Task statement: Output everything in the data exactly, leaving the pictures out.

Source material:

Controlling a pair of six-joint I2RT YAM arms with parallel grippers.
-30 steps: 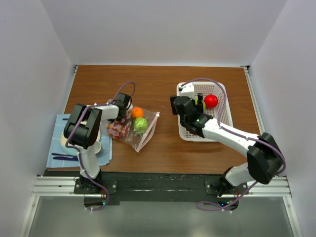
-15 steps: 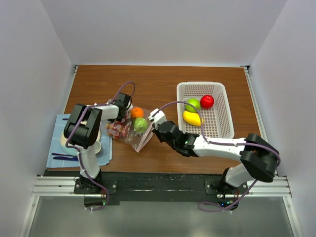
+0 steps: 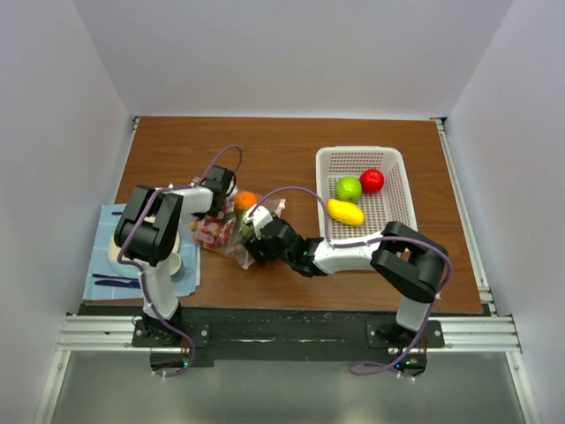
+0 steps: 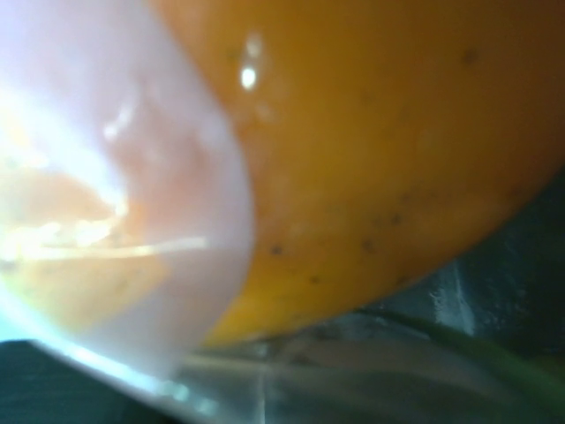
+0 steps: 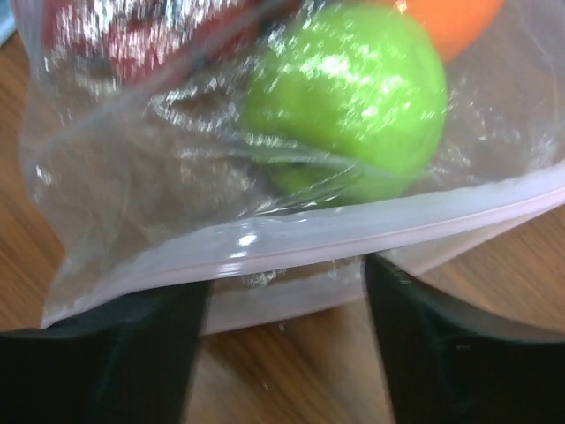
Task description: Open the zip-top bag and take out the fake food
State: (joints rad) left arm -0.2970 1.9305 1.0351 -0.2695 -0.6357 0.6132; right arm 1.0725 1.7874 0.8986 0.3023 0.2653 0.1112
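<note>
The zip-top bag (image 3: 228, 237) lies left of centre with its pink zip strip (image 5: 353, 231) open toward my right gripper. Inside it are an orange (image 3: 244, 201), a green apple (image 5: 349, 93) and red grapes (image 3: 209, 231). My right gripper (image 5: 287, 353) is open at the bag's mouth, its fingers (image 5: 115, 353) either side of the lower lip, just short of the green apple. My left gripper (image 3: 218, 189) is at the bag's far-left corner; its view shows the orange (image 4: 380, 150) close up behind plastic film (image 4: 124, 221) bunched at its jaws.
A white mesh basket (image 3: 393, 231) at right holds a green apple (image 3: 350, 188), a red apple (image 3: 372, 180) and a yellow mango piece (image 3: 345, 212). A blue cloth (image 3: 97, 265) with a plate and cup (image 3: 172, 263) lies at the left table edge.
My right arm swung from the basket leftward and now sits at the bag's mouth. The left arm and bag have stayed put.
</note>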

Solution:
Controlling a pair of six-joint I2RT YAM arms with parallel grippers.
-30 steps: 
-15 steps: 
+0 steps: 
+0 steps: 
+0 steps: 
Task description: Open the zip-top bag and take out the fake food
State: (joints rad) left arm -0.2970 1.9305 1.0351 -0.2695 -0.6357 0.6132; right arm 1.0725 1.7874 0.8986 0.3023 0.2653 0.1112
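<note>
The zip-top bag (image 3: 228, 237) lies left of centre with its pink zip strip (image 5: 353, 231) open toward my right gripper. Inside it are an orange (image 3: 244, 201), a green apple (image 5: 349, 93) and red grapes (image 3: 209, 231). My right gripper (image 5: 287, 353) is open at the bag's mouth, its fingers (image 5: 115, 353) either side of the lower lip, just short of the green apple. My left gripper (image 3: 218, 189) is at the bag's far-left corner; its view shows the orange (image 4: 380, 150) close up behind plastic film (image 4: 124, 221) bunched at its jaws.
A white mesh basket (image 3: 393, 231) at right holds a green apple (image 3: 350, 188), a red apple (image 3: 372, 180) and a yellow mango piece (image 3: 345, 212). A blue cloth (image 3: 97, 265) with a plate and cup (image 3: 172, 263) lies at the left table edge.
My right arm swung from the basket leftward and now sits at the bag's mouth. The left arm and bag have stayed put.
</note>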

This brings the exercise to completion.